Without any pictures, print the lines below from the one that has "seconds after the" through the one that has "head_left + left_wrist", exactly and nothing else.

■ **LISTED ENTRIES**
━━━━━━━━━━
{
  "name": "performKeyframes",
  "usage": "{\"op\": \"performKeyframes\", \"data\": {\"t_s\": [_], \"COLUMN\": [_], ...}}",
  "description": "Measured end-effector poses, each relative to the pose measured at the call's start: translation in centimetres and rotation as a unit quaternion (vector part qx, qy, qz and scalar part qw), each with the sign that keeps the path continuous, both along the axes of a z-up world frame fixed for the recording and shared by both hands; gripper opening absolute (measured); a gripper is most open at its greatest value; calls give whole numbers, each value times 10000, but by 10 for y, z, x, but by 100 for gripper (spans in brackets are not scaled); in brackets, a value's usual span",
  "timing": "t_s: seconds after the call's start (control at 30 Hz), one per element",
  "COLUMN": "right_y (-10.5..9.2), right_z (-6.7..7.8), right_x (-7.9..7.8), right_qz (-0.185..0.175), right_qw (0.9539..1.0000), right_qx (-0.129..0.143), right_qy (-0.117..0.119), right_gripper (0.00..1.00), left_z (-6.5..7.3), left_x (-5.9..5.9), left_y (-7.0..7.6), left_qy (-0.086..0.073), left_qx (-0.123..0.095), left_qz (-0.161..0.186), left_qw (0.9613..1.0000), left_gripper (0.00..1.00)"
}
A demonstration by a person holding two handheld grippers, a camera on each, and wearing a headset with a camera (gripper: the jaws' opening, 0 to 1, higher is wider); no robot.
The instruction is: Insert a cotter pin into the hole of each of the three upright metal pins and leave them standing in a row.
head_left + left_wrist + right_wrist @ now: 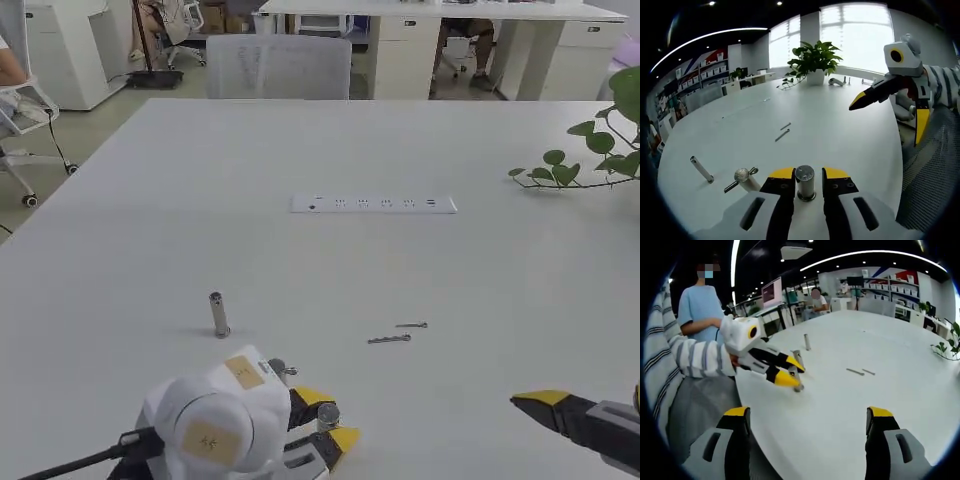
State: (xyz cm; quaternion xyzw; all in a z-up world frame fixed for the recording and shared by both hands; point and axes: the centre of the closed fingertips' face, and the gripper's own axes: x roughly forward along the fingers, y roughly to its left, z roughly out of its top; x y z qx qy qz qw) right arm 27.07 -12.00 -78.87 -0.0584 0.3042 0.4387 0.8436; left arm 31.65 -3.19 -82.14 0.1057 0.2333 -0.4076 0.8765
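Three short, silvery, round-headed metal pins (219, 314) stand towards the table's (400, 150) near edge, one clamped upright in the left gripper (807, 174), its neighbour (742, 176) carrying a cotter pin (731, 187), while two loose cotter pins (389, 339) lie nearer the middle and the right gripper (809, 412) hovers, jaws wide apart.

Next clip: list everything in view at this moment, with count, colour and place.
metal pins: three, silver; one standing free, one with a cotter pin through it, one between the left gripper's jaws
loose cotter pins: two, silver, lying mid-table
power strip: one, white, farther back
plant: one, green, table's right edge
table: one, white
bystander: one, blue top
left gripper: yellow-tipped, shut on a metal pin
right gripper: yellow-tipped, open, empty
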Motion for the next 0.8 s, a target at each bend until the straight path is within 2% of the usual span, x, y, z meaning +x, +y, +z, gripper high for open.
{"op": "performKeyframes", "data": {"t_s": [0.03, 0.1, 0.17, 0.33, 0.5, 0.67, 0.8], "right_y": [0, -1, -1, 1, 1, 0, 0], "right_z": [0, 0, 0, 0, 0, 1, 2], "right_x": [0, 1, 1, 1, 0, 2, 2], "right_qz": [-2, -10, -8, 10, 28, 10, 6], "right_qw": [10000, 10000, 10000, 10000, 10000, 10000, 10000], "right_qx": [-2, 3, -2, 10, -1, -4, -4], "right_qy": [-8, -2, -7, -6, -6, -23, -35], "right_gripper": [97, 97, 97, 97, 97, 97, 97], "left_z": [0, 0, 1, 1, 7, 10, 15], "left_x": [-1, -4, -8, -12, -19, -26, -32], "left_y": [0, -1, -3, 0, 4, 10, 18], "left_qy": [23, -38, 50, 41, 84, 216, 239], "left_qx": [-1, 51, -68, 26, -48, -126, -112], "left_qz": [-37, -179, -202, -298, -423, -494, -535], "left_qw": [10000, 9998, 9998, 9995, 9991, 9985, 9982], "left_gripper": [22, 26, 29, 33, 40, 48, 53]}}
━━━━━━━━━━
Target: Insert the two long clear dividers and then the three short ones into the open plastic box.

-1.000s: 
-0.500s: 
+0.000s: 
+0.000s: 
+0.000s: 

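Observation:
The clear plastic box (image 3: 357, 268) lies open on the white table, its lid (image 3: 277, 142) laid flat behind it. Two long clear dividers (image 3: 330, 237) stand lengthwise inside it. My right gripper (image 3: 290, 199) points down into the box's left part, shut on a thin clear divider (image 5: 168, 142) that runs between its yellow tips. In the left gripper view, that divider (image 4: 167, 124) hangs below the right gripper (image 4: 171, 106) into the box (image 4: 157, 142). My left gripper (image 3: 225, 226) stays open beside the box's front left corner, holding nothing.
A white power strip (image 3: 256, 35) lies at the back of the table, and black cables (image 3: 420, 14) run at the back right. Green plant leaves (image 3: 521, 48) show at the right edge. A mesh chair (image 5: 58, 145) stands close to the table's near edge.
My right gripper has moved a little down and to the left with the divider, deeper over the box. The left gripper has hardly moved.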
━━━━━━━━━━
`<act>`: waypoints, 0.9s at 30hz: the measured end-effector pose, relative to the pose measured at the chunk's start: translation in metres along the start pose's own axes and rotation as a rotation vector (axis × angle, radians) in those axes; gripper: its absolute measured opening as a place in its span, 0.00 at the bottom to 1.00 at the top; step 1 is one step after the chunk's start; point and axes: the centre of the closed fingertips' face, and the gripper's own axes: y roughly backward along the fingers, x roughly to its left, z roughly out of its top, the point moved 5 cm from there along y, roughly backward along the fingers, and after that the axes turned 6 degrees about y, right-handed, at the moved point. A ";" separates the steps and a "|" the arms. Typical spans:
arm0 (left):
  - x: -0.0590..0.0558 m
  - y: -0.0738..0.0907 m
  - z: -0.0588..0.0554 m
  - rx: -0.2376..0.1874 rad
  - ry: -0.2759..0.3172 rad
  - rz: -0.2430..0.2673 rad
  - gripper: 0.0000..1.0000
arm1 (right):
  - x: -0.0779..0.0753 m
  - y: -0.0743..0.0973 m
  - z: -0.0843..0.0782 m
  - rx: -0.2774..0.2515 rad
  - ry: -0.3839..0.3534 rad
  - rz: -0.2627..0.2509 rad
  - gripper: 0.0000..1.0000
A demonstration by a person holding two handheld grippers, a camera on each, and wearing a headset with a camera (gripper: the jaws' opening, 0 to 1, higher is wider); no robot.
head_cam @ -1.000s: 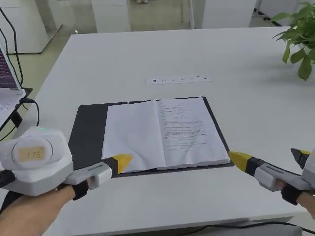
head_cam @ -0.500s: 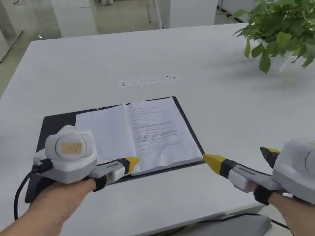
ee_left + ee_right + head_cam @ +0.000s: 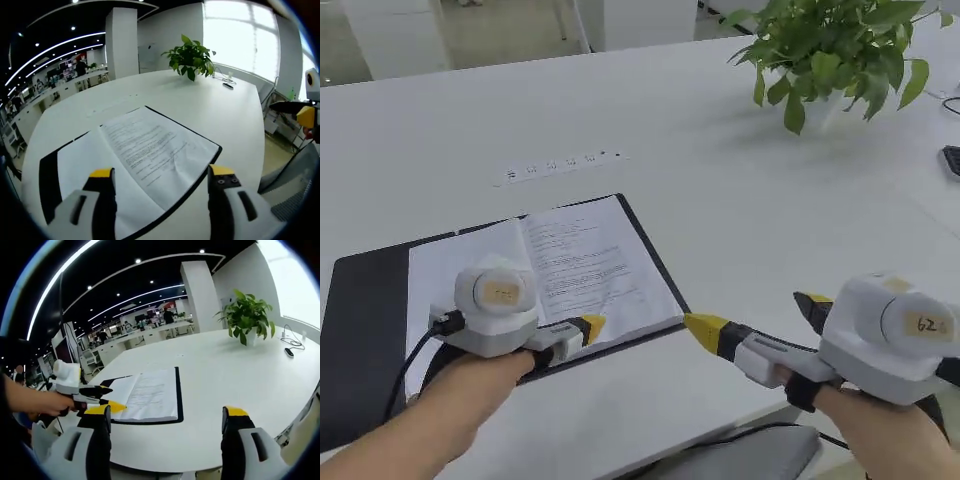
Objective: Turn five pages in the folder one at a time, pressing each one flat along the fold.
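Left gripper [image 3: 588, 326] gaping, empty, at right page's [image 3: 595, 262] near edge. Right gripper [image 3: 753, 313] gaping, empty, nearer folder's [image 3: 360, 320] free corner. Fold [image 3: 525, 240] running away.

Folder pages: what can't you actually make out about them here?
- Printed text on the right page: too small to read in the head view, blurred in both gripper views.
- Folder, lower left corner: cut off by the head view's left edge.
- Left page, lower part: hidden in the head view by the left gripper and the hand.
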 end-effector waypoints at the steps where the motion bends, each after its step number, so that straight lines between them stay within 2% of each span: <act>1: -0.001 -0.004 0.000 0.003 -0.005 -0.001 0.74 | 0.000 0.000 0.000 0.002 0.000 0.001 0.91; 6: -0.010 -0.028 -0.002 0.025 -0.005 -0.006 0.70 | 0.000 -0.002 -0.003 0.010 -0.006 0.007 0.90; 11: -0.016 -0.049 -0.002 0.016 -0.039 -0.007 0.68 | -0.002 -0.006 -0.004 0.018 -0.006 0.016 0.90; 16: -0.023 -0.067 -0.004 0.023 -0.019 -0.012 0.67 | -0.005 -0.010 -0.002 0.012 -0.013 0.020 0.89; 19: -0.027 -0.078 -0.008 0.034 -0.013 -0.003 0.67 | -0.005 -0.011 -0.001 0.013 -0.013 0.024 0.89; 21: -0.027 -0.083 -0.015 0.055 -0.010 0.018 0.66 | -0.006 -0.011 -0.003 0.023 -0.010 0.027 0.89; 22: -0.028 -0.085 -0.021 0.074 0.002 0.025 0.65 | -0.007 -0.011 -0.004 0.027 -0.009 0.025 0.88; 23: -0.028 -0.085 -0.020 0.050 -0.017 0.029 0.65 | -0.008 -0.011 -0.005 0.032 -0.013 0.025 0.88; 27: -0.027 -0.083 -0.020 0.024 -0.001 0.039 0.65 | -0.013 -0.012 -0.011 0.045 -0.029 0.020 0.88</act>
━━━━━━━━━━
■ **REPLY TO THE EXERCISE**
  "timing": "t_s: seconds after the call's start (control at 30 Hz), one per element",
  "COLUMN": "right_y (-10.5..9.2), right_z (-6.7..7.8), right_x (-7.9..7.8), right_qz (-0.185..0.175), right_qw (0.9539..1.0000), right_qx (-0.129..0.143), right_qy (-0.117..0.119), right_gripper (0.00..1.00), left_z (-6.5..7.3), left_x (-5.9..5.9), left_y (-7.0..7.6), left_qy (-0.086..0.073), left_qx (-0.123..0.095), left_qz (-0.161..0.186), left_qw (0.9613..1.0000), left_gripper (0.00..1.00)"
}
A demonstration by a person holding two handheld grippers, a camera on each, and wearing a headset with a camera (gripper: the jaws' opening, 0 to 1, higher is wider); no robot.
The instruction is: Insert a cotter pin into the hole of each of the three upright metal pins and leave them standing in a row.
head_left + left_wrist + right_wrist @ now: 

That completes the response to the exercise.